Conosco Marco Camandona da quando era un ragazzino. È sempre stata una persona gentile e sorridente, dando attorno a sé un senso di serenità, che penso sia una dote importante in un alpinista di grido, in una guida alpina affermata e in un capo spedizione vero leader di diverse imprese alpinistiche.
La mia famiglia conosce la sua da tempo e il papà Peppino, amico del mio, imprenditore nelle pompe funebri, era un valdostano duro e puro, pieno di verve e di joie de vivre, come contrappasso al suo lavoro.
Marco, negli scorsi giorni, con la salita del Gasherbrum I, ha completato la sua lunga cavalcata su tutti i 14 ottomila metri senza ossigeno ed è stata una gioia per tutti noi amici e una fierezza per tutti i valdostani con la nostra bandiera che è salita sempre con lui in vetta.
Un percorso la scalata di tutti gli 8000 iniziato nel 1996 e condiviso con tanti colleghi e amici sotto l’iniziale supervisione di altri due valdostani fuoriclasse, Abele Blanc e Adriano Favre.
Marco è un Alpinista con la a maiuscola e questo ha ancor più valore con le sue imprese intrise di capacità tecniche e di una visione etica della montagna, pensando agli eccessi di commercializzazione che stanno vivendo le vette himalayane con percorsi che portano ad avere vie affollate come un bus nell’ora di punta con dilettanti allo sbaraglio.
In una dichiarazione resa a caldo, quando era ancora ai piedi della montagna, Marco ha detto: ”Non è stato un “dovere” ma quasi un gioco, un piacere personale.
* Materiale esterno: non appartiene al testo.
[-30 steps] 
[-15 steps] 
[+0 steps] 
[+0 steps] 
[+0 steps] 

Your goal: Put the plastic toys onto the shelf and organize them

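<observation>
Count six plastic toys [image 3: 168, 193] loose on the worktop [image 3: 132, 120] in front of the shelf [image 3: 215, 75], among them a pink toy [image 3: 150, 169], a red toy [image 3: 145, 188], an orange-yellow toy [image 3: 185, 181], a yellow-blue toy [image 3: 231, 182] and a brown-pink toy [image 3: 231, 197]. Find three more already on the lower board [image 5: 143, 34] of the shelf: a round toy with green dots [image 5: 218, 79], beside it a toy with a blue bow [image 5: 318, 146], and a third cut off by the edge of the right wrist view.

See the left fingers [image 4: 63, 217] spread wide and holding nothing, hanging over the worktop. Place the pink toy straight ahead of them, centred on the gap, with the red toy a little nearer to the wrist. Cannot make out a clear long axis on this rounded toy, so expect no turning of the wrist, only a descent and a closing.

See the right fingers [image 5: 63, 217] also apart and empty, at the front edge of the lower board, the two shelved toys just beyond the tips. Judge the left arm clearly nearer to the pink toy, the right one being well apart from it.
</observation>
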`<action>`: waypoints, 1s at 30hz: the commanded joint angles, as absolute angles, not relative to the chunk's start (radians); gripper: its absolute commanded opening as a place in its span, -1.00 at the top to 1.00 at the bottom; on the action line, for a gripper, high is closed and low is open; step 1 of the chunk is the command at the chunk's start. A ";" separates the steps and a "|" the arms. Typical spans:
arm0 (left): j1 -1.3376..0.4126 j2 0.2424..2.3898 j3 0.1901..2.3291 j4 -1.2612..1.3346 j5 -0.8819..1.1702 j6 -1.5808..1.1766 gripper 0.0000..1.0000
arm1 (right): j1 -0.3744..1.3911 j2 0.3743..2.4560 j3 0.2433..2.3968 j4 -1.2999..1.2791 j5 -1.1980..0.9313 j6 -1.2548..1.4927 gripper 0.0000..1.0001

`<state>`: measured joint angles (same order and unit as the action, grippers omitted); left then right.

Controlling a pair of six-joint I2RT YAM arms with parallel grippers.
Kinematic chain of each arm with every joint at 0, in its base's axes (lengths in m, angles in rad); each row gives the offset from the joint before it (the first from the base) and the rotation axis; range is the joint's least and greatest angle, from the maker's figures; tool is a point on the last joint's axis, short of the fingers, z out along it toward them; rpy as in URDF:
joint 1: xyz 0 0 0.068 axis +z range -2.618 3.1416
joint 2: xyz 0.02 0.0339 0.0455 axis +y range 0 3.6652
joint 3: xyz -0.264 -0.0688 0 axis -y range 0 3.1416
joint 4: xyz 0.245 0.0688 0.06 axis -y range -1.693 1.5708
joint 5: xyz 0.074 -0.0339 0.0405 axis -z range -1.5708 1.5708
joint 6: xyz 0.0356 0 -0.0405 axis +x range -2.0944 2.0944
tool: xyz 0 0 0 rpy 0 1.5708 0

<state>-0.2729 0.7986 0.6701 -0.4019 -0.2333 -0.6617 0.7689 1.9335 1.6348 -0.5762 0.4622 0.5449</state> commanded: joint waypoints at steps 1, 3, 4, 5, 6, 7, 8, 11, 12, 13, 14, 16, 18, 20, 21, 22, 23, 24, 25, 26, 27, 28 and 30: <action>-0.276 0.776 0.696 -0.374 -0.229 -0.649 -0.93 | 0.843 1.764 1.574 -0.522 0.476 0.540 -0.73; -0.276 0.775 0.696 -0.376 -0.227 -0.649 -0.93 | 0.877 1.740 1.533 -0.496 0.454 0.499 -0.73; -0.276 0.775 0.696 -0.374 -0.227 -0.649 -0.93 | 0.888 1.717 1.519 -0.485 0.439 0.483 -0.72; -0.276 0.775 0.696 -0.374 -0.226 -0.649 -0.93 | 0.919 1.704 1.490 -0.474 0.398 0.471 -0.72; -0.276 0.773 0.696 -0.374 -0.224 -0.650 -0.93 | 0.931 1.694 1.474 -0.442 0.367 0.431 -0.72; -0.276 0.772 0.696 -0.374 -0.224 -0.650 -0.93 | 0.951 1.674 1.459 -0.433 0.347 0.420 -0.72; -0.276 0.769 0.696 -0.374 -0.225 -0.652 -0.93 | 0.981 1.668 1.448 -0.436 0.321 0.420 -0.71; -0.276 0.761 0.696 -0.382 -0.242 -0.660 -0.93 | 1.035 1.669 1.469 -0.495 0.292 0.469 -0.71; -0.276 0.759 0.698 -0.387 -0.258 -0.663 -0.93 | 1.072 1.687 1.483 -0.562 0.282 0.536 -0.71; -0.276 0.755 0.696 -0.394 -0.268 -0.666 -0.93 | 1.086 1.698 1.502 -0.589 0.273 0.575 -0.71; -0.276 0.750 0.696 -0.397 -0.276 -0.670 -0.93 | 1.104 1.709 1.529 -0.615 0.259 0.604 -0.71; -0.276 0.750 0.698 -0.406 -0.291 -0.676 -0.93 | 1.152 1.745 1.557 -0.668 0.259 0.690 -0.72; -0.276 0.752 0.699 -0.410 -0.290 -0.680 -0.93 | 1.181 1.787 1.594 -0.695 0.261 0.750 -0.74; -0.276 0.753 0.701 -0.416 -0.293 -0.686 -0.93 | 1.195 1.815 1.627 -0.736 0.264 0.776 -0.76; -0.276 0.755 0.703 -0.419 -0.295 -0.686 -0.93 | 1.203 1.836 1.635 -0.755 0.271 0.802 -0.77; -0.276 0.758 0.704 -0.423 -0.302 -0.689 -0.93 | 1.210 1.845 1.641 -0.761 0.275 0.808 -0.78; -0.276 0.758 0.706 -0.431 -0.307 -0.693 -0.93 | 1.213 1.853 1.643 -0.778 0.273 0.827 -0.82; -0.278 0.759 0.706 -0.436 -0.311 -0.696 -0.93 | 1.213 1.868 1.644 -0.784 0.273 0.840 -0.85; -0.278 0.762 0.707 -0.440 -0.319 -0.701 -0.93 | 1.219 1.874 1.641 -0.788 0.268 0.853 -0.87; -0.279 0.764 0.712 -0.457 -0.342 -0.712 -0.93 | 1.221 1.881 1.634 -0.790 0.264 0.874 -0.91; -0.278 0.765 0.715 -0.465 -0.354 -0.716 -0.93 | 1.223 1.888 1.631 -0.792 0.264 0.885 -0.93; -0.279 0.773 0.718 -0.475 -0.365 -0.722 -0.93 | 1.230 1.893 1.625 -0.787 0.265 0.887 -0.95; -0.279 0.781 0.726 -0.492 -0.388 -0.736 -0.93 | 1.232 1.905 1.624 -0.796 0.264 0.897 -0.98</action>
Le vette sono venute una dopo l’altra e, quando ha iniziato ad avvicinarsi la quattordicesima, l’idea di provare a salirle tutte si concretizzava, sempre con professionalità, preparazione, concentrazione e tanta determinazione”. E ha aggiunto: ”Un ringraziamento speciale va ai miei genitori e in particolare a mia moglie Barbara, che mi ha sempre sostenuto, aiutato e spronato nei momenti un po’ più bui e ha sempre “sopportato” i lunghi periodi di assenza da casa”.
Bella anche l’intervista di Floriana Rullo sul Corriere. È importante quando racconta dell’orfanotrofio a Kathmandu: “Io e Barbara non abbiamo avuto figli. Così abbiamo scelto di occuparci di questi bimbi che, altrimenti, non avrebbero avuto futuro. Per farlo mi sono ispirato all’ospedale creato Silvio Mondinelli”.
Ci si riferisce ad un ospedale costruito lungo la principale arteria di collegamento tra Kathmandu e Pokara allo scopo di assicurare assistenza qualificata e tempestiva alle numerosissime vittime degli incidenti stradali nel percorso.
Più avanti torna sulla stretta intesa con Barbara: ”In inverno la Valle d’Aosta è la nostra casa. Abbiamo lavoro, amici, legami. Nel cuore delle mie Alpi ho scalato tutti 4 mila, per allenarmi al meglio. In montagna si è sempre sul filo del rasoio, non si può sbagliare”.
E ritorna su quello che è diventata come una seconda patria: ”Amo la mia Valle d’Aosta, ma un pezzo del mio cuore è in Nepal. Appena posso riparto, non solo per le ascese…». Il non avere figli mi ha spinto, nel 2015, a decidere che ogni impresa avrebbe dovuto aiutare i bimbi meno fortunati. Avevo appena scalato il Kangchenjunga. Ora stiamo vedendo crescere 25 bambini, li consideriamo come nostri. Hanno dai 6 ai 17 anni. Altri sono già maggiorenni e sono già usciti dalla casa famiglia. Non hanno genitori o i genitori non potevano crescerli”.
Sul sito sito viene meglio dettagliato il progetto umanitario: “Dal 2015, si è dedicato a un progetto umanitario in Nepal creando, insieme a sua moglie e a un gruppo di amici, la Onlus "Sanonani", che in Nepalese significa "piccolo bambino". Il progetto è rivolto ai bimbi soli e alle famiglie che non possono dare sostentamento a figli numerosi, con l'intento di creare una vera e propria casa famiglia, dove poter trovare un pasto caldo, un letto, l'istruzione e tutto il sostegno necessario”.
Come si fa a non voler bene a persone così?